Supplied information Block Start
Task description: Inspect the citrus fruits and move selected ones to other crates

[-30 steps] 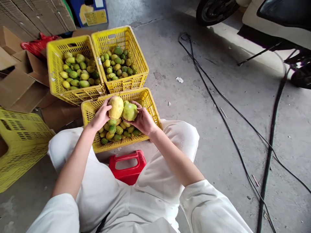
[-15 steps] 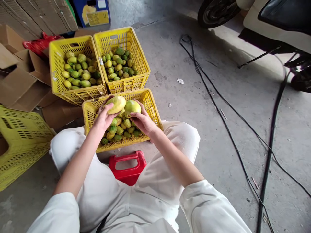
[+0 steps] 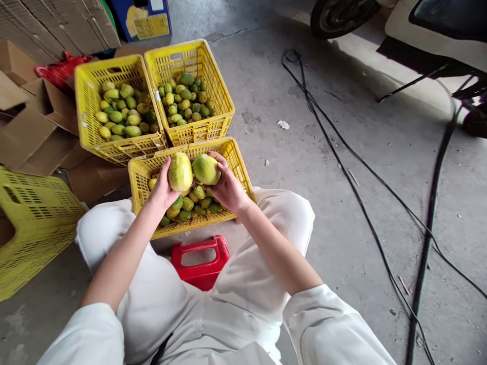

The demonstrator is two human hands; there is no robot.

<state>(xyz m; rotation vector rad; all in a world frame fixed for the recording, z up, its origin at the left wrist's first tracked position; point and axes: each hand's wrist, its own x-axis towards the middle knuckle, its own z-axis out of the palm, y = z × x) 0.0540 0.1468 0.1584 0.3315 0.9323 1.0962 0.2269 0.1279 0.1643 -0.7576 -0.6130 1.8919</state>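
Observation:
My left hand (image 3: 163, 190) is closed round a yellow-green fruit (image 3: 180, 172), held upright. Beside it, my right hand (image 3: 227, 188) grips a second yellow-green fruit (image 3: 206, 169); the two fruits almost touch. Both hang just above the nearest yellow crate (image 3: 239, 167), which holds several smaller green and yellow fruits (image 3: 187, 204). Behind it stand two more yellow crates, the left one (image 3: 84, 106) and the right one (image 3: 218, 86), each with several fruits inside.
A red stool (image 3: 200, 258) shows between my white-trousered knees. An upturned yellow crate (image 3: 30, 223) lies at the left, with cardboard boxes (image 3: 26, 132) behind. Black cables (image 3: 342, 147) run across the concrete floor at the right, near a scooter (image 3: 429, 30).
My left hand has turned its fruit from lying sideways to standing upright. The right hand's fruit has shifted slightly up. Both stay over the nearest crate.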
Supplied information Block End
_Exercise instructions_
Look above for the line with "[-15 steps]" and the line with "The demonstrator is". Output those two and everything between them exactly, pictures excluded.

_Answer for this exercise_
[-15 steps] 
[+0 steps] 

The demonstrator is two human hands; there is no robot.

The requested output is now complete.